Renting to own often means high markups, rarely savings

Renting to own often means high markups, rarely savings

(RNN) - Rent-A-Center touts its rent-to-own business as an option for those who don’t have the income, cash on hand or the credit to buy big-ticket items. But the price of being poor is costly for those who rent: They will pay as much as five times more than they would have at a regular retail store.

An analysis of Rent-A-Center’s pricing by Raycom Media and NerdWallet found huge markups for customers buying from the rent-to-own giant in 48 states, the District of Columbia and Puerto Rico. Rent-A-Center no longer operates rent-to-own stores in Minnesota and Wisconsin.

The news organizations collected and analyzed the online, advertised prices for 40 Rent-A-Center products and compared them with the same items offered online by retailers such as The Home Depot, Amazon and Sears.

The analysis found:

State regulations matter. States that limit how much rent-to-own stores can inflate the price of products do help keep costs down. Hawaii is one of eleven states with these regulations. Consumers typically pay more for goods there because it’s costly to ship products to the remote islands. But at Rent-A-Centers in Hawaii, the price of an Amana washer and dryer was $400 cheaper than at Rent-A-Centers in the majority of mainland.
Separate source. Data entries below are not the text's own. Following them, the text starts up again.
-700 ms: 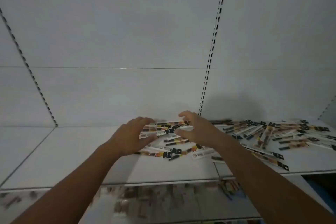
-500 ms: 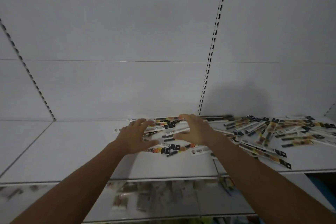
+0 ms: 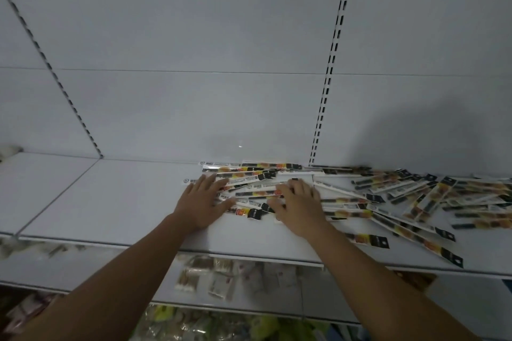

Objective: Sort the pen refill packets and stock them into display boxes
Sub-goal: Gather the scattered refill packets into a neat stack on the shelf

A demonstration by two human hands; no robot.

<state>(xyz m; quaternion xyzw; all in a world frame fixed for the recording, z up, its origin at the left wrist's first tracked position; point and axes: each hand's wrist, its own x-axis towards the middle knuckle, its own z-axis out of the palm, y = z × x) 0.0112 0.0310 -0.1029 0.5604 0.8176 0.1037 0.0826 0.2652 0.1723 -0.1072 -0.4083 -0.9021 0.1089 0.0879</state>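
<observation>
Both hands lie flat on a heap of packets on the shelf.

The left hand lies palm down, its fingers straight and spread wide, the tips on the left ends of the packets, which run off toward 3 o'clock from it. The right hand rests on the heap's right part, fingers loosely straight and close together, pointing to about 11 o'clock, with packets under them. Neither hand grips anything. The heap sits at the back of the white shelf, touching the back panel. Loose packets lie scattered at 3 o'clock of the right hand, some reaching the shelf's front edge. A slotted upright rises at 12 o'clock of the right hand. Blurred bagged goods lie below the shelf.
</observation>
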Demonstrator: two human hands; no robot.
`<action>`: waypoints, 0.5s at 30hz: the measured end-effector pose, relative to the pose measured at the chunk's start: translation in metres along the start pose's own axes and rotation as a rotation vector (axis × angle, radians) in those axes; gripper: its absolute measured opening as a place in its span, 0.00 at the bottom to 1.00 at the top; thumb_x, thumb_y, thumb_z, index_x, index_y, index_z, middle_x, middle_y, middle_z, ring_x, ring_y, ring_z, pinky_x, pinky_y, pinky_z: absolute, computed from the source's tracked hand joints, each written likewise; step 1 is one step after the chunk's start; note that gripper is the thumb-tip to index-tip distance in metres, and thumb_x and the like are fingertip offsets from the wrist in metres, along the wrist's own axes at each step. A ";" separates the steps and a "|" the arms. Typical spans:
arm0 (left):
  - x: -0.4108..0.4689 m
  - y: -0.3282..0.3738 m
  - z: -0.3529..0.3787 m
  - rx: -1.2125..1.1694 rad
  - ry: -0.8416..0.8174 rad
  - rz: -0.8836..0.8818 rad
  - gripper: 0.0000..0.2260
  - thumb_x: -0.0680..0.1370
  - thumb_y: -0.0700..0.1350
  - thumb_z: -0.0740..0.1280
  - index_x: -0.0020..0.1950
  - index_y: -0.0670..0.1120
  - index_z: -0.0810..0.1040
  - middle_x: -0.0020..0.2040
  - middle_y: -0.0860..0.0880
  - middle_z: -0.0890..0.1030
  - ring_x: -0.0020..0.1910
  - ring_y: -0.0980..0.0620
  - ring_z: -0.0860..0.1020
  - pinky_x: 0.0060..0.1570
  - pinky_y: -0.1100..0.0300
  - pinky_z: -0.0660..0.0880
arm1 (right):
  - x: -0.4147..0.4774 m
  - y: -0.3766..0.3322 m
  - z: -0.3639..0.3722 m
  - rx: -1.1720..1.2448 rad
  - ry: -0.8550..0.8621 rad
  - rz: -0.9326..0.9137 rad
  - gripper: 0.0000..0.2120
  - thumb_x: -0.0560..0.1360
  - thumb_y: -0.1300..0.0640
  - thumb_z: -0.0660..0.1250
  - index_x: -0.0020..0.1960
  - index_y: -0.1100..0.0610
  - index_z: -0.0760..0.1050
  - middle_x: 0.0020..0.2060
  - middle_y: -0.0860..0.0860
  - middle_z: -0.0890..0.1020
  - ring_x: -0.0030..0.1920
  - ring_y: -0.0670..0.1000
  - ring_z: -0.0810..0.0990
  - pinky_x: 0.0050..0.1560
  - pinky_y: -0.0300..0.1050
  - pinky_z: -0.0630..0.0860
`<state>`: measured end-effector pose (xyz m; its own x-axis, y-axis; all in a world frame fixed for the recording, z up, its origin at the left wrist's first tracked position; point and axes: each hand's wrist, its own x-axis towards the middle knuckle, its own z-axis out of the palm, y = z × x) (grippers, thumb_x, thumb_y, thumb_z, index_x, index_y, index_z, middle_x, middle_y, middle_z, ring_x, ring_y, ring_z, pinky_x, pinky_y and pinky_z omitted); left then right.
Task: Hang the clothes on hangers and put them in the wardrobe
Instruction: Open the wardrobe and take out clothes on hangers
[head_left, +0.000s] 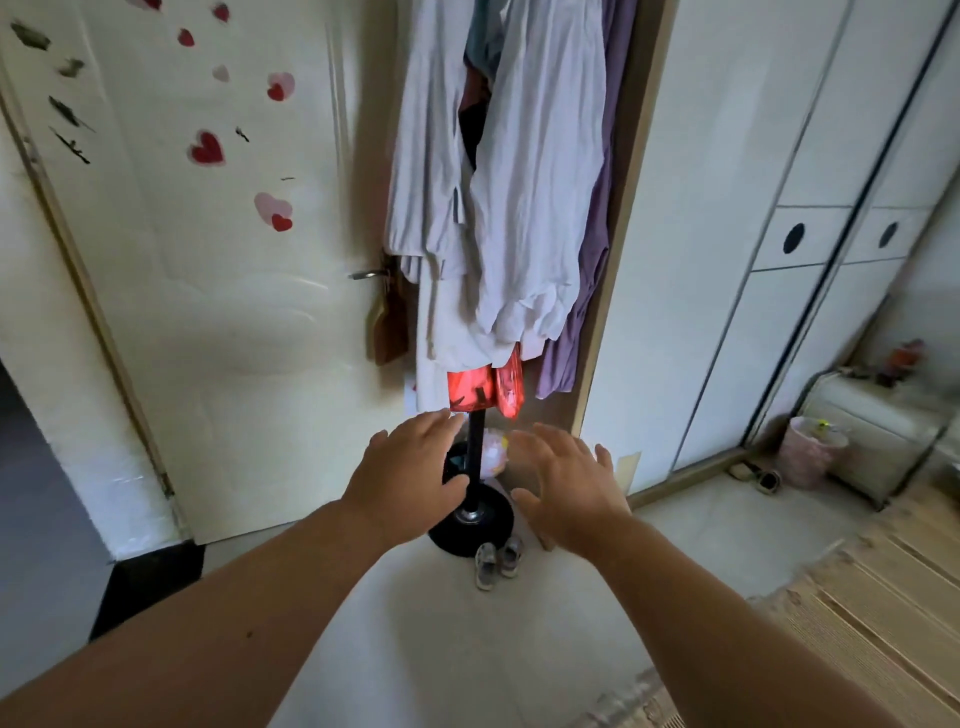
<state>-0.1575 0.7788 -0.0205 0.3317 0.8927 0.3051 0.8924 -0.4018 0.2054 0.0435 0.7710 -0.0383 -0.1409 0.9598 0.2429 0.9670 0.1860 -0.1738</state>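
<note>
Several garments hang from a black coat stand (477, 457): pale grey-white shirts (524, 182) in front, a purple one (597, 249) behind on the right, and a red shiny bag (485, 389) under them. My left hand (410, 467) and my right hand (566, 478) are both stretched forward with fingers spread, either side of the stand's pole, below the clothes. Neither hand holds anything. The white sliding-door wardrobe (753, 260) stands to the right, doors closed. No hanger is visible.
A cream door (234, 260) with heart stickers is on the left, a brown bag on its handle (370, 274). Small shoes (497, 564) lie by the stand's round base. A pink bin (810, 452), slippers and a white cabinet sit at the right. A woven mat (883, 623) covers the floor bottom right.
</note>
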 end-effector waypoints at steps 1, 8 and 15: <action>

Renting products is an expensive way to shop. Across the country, more than 95 percent of the items were at least double the price of a typical retailer if a customer carried the lease to the end. But it can be worse. Two-thirds of the total rental prices were triple what it would cost to buy from at least one retailer. For example, a refrigerator at an Alabama Rent-A-Center costs about $4,200, which was 2.5 times more than the same refrigerator at Best Buy.

Cash prices are costly, too. If they can pay off the item within the first 90 days, before the agreement switches to a long-term lease, customers will pay only Rent-A-Center’s cash price. But, the company’s cash prices, on average, were double what retailers charge. In Arkansas, Rent-A-Center charged $650 for a Samsung Galaxy within the first 90 days. That same phone was $202 at Wal-Mart.

Buying used doesn't always mean big savings. Rent-A-Center also offers used items. The price varies by store and how long the item was rented previously. In a Louisiana store, two used washers were only $80 cheaper than the new model. In a South Dakota Rent-A-Center, two used refrigerators of the same model had vastly different prices. One was $75 cheaper than the new model. The other, $1,050 cheaper than new. 

Read the fine print. The total rental price doesn’t include extras like an optional loss-damage waiver -- that allows a customer to receive a replacement if the product is stolen or damaged -- other charges or sales taxes.

Compare prices. Rent-A-Center offered one product that was 6 percent cheaper than a typical retailer, an Igloo White 70-Quart Cooler. But customers who rented the cooler instead of buying it outright would end up paying 56 percent more.

Rent-A-Center, a publicly-traded company based in Plano, Texas, denied repeated requests for either on-camera, in-person or on-the-phone interviews over a five-week period. Rather, the company spokeswoman only would respond via email to written questions.

Company spokeswoman Gina Hethcock wrote in response to the news organizations’ investigation, “Our mission is to improve our customers’ quality of life, providing access to durable goods for cash- and credit-constrained consumers and serving as a welcome hand up amid a sea of thumbs down.”

Reporters Brad Wolverton and Alex Richards, of NerdWallet contributed to this report.